UDINE – Fischi e tre punti: è il quadro del pomeriggio dell’Udinese, che batte 1-0 il Chievo grazie alla rete messa a segno da Teodorczyk nel finale. Tre punti preziosi per la squadra di Nicola in chiave salvezza, mentre il Chievo, sempre più ultimo in classifica, vede allontanarsi la permanenza in A e protesta per il rigore decisivo a pochi minuti dalla fine. Inizio veemente degli ospiti che, dopo appena tre minuti, mettono i brividi a Musso con Depaoli che tutto solo in area friulana, a pochi passi dalla linea di porta, di testa spedisce incredibilmente fuori. Scampato il pericolo, l’undici di casa prova a scuotersi e, al 9′, Nuytinck suona la riscossa per i bianconeri con una botta mancina dalla distanza che si infrange, con Sorrentino battuto, sul palo.

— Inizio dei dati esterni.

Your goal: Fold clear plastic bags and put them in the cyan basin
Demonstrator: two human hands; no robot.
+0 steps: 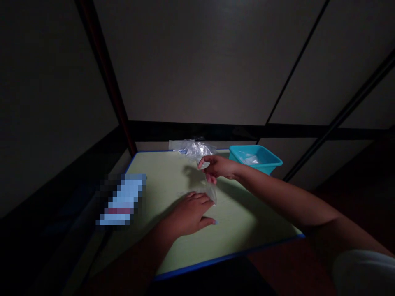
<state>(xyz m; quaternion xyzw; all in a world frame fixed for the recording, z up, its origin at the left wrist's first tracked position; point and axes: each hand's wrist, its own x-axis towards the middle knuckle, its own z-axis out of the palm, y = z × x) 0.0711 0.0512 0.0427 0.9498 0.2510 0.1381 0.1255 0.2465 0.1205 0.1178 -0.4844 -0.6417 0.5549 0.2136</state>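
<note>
A thin clear plastic bag lies partly on the yellow-green table, with one part raised. My left hand rests palm down over its near side, fingers stretched out and thumb apart. Just beyond, my right hand is above the table with bent fingers, and the raised part of the plastic runs up to its lower fingertips. The exact grip is hard to see in the dim light. Behind the right hand, more crumpled clear plastic bags lie at the table's far edge.
A turquoise basket with clear plastic inside stands at the far right corner. To the left is a pixelated, light blue flat object. Dark panelled walls or cabinets rise behind the table, whose edge has blue trim.
</note>
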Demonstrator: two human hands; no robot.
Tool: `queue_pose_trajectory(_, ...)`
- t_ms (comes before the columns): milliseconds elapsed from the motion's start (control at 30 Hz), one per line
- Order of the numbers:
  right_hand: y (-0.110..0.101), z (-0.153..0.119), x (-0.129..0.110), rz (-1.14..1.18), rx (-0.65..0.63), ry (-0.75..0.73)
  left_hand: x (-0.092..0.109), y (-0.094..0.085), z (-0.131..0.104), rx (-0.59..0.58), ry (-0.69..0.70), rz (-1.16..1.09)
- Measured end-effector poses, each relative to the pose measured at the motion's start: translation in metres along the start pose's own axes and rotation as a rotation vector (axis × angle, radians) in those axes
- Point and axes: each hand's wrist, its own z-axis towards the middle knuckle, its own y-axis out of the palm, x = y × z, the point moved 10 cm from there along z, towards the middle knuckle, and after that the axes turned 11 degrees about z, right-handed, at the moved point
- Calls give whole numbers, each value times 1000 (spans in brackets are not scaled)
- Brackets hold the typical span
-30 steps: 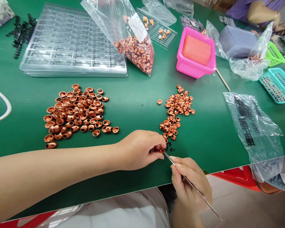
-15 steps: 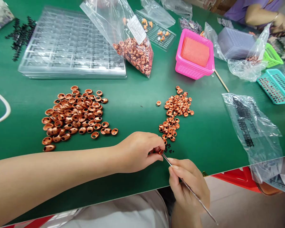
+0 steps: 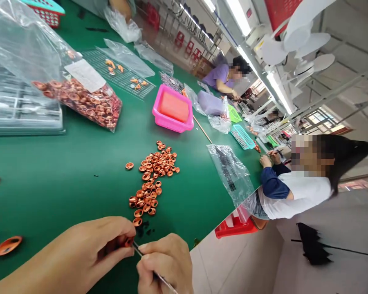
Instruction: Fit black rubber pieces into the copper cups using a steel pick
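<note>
Head view: the left hand [image 3: 88,255] pinches a small copper cap [image 3: 129,241] between thumb and fingertips, low over the green table [image 3: 79,163]. The right hand [image 3: 167,263] is closed around thin metal tweezers [image 3: 155,274], whose tip meets that cap. A scatter of copper caps [image 3: 151,179] lies just beyond.

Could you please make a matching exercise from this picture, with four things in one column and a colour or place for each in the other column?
Things:
1. basket
2. table
3. thin metal tool
4. small copper piece

Colour or place:
A. green
B. pinched in the left hand
C. pink
D. held in the right hand

Pairs: 1-C, 2-A, 3-D, 4-B
</note>
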Motion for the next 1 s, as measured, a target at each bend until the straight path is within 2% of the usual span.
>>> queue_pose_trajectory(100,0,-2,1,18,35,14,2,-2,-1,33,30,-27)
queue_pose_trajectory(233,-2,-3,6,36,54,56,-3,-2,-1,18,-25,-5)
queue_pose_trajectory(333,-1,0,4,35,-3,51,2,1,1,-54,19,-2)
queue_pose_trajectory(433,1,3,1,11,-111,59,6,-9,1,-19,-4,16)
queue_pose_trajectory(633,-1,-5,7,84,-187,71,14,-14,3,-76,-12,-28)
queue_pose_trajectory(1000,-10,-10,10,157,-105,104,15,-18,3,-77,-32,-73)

La squadra di Di Carlo non si intimorisce e al 20′ Giaccherini prova a rompere gli equilibri con un’azione personale partita dalla sinistra, ma Musso ben appostato non si lascia sorprendere e blocca il pallone. I gialloblù provano ad approfittarne e, al 24′, Rigoni calcia al volo dalla distanza costringendo Musso a intervenire in due tempi. La risposta bianconera arriva al 35′: direttamente da calcio di punizione, De Paul supera la barriera con una conclusione a giro che però viene facilmente intercettatata da Sorrentino. L’ultima occasione da rete della prima frazione di gara è firmata da Leris che, al 40′, col mancino dalla distanza prova a sorprendere Musso ma il pallone, seppur di poco, finisce alto.

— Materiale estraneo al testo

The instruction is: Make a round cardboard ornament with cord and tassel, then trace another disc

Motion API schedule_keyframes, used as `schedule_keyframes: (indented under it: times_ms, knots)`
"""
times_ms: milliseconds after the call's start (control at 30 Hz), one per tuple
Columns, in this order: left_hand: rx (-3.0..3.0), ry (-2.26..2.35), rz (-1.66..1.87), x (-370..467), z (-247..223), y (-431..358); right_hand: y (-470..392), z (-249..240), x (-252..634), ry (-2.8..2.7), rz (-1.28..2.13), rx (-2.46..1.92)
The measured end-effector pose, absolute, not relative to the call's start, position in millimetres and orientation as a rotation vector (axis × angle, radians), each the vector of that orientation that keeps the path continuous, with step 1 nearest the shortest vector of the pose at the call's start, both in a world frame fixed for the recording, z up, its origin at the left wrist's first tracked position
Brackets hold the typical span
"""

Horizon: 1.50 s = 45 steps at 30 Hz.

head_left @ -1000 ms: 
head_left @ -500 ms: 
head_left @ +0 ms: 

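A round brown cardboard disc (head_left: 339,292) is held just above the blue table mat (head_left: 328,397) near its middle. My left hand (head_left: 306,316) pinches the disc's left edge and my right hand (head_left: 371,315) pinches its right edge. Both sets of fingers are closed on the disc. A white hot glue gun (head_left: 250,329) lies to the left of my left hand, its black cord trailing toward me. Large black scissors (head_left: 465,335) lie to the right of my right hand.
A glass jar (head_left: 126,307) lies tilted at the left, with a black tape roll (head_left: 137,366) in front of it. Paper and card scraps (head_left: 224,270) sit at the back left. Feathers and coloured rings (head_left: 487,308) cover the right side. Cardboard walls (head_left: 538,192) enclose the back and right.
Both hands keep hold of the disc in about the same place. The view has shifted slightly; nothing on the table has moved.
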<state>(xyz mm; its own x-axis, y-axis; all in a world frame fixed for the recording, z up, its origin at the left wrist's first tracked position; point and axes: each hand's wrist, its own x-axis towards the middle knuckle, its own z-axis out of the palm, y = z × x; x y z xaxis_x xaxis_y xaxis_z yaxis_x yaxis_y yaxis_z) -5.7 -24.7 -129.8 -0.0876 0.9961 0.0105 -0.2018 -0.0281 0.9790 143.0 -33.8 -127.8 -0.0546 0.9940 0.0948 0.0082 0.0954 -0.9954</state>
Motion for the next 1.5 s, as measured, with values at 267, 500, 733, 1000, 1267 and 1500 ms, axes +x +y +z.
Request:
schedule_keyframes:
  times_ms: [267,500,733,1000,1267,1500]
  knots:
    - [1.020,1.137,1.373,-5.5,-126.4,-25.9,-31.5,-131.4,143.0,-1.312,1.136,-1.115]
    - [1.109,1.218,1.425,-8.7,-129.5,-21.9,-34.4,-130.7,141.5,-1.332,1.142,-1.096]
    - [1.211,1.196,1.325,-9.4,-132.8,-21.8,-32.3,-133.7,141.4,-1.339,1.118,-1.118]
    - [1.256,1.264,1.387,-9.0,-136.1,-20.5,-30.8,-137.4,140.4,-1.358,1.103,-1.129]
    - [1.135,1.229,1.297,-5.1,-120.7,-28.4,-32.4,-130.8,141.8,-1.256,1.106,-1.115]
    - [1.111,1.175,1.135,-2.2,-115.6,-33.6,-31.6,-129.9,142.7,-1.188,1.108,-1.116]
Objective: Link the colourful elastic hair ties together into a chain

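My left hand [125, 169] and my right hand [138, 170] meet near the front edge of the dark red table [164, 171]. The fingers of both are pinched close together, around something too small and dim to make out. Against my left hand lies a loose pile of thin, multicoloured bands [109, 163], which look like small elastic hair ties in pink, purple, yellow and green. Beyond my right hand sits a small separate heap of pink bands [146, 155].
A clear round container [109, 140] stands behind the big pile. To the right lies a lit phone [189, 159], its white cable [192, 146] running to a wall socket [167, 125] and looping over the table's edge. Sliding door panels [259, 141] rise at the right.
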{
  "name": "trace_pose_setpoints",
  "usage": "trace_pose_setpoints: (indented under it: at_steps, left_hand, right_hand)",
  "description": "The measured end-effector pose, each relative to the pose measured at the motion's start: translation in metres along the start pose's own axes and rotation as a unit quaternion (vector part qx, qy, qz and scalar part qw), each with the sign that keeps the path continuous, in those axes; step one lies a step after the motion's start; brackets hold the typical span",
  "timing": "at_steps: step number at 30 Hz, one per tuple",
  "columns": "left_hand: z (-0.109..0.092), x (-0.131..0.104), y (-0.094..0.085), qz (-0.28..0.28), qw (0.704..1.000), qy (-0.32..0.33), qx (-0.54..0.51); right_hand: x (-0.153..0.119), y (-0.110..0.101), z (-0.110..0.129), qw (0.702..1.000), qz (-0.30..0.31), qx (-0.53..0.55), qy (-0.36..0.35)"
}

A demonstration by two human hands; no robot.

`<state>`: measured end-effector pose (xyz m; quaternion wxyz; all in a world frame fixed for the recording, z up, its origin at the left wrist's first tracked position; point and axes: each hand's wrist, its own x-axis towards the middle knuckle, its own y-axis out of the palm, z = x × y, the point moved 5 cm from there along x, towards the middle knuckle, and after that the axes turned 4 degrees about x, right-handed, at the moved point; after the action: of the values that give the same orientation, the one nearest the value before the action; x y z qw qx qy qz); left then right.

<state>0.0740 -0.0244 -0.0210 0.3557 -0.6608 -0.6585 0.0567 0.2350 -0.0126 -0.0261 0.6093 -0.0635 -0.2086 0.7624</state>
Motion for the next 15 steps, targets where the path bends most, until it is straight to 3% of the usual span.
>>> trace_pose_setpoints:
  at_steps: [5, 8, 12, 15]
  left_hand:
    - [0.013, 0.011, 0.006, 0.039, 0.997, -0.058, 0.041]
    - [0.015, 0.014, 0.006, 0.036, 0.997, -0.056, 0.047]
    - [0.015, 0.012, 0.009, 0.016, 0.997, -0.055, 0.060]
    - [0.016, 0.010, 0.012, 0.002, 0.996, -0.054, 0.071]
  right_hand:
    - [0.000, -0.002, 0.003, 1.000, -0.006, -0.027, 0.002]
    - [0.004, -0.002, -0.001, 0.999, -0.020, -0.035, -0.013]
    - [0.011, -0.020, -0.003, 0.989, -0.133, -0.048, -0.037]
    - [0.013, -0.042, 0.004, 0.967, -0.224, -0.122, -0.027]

Al rientro, Djordjevic prova a spaccare la partita dalla distanza, ma la conclusione del centravanti si spegne largamente a lato. La gara non sembra riuscire a decollare ma, al 15′, l’Udinese si accende improvvisamente con Mandragora che, innescato da De Paul, dal limite dell’area calcia bene ma il pallone finisce a lato.

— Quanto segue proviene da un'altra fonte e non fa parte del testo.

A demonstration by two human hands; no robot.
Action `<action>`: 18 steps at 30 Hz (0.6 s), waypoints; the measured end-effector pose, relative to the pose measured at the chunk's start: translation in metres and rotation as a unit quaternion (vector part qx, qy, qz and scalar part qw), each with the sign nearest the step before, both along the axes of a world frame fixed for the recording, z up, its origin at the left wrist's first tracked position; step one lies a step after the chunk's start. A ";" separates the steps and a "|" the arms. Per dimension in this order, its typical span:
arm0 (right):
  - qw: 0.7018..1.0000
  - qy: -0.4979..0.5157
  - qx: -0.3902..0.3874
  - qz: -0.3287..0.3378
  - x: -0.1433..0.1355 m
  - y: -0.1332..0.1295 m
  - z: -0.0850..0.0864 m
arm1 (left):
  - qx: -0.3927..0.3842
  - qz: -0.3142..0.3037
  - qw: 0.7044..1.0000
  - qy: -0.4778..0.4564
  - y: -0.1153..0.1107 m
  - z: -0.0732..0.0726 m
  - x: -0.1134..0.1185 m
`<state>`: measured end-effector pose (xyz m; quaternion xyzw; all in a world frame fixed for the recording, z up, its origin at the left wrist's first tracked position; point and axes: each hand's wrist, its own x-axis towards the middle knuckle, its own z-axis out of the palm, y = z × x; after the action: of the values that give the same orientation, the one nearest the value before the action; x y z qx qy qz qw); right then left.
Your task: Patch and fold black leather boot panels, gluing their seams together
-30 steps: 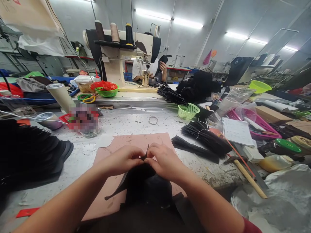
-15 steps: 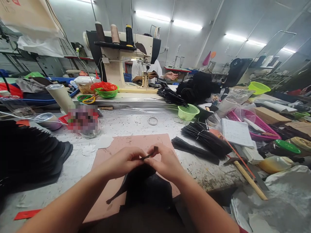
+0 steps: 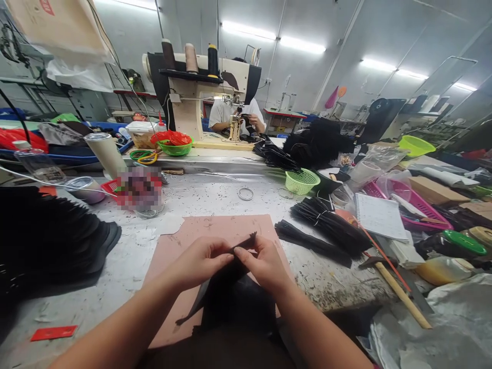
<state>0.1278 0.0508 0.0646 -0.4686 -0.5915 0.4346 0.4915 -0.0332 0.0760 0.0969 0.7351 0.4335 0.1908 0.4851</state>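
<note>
Both my hands pinch the upper edge of a black leather piece (image 3: 238, 302) in front of me. My left hand (image 3: 205, 261) is closed on the edge with thumb and fingers. Close beside it, my right hand (image 3: 265, 261) grips the same edge farther right, thumb on the near side. A short strip end of the piece sticks up between the right fingers. The lower part hangs down over a pink board (image 3: 172, 251), and a narrow tail of it points to the left. Its bottom lies in dark shadow.
Stacked black pieces (image 3: 57, 241) lie at left, near a red strip (image 3: 54, 333). Bundled black strips (image 3: 326, 223), a green basket (image 3: 302, 182), a notebook (image 3: 380, 215) and a hammer (image 3: 403, 294) are at right. Behind a sewing machine (image 3: 184, 107) sits a co-worker (image 3: 219, 115).
The pinched edge has turned more upright and shows more of its strip, with my hands shifted slightly. The view has swung a little left. The co-worker's hands have drawn together.
</note>
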 end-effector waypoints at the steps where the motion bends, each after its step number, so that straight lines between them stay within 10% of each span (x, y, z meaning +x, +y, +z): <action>1: 1.000 0.000 0.013 -0.021 -0.002 -0.001 -0.001 | 0.007 -0.009 1.000 -0.009 -0.001 0.000 -0.001; 13: 0.947 -0.015 0.305 -0.102 -0.016 -0.002 -0.009 | 0.235 0.118 0.965 -0.012 -0.017 -0.008 -0.006; 18: 0.965 -0.023 0.254 -0.053 -0.011 0.000 -0.001 | 0.264 0.081 0.961 -0.018 -0.017 -0.010 -0.011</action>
<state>0.1172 0.0505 0.0634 -0.3686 -0.6683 0.2322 0.6030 -0.0441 0.0588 0.0865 0.7961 0.4166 0.3503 0.2646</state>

Il Chievo non resta a guardare e, tre minuti dopo, Stepinski scodella un pallone in area che Leris intercetta ma senza riuscire poi a inquadrare la porta. I padroni di casa non sembrano riuscire a organizzare una controffensiva valida ma, al 28′, i bianconeri sfiorano la rete del vantaggio con Fofana che, con una gran botta da fuori area, chiama all’intervento straordinario Sorrentino, bravissimo a deviare il pallone in angolo e salvare il risultato. L’episodio che cambia il volto del match arriva però al 38′: in area Djordjevic allarga il gomito e colpisce Pussetto al volto. Valeri lascia inizialmente correre ma poi decide di consultare il Var e assegna il calcio di rigore dopo aver ammonito Djordjevic. Dal dischetto Teodorczyk si lascia ipnotizzare da uno splendido Sorrentino, ma sulla ribattuta il pallone torna tra i piedi del polacco che non deve fare altro che appoggiare la sfera in rete per l’1-0 che chiude la gara.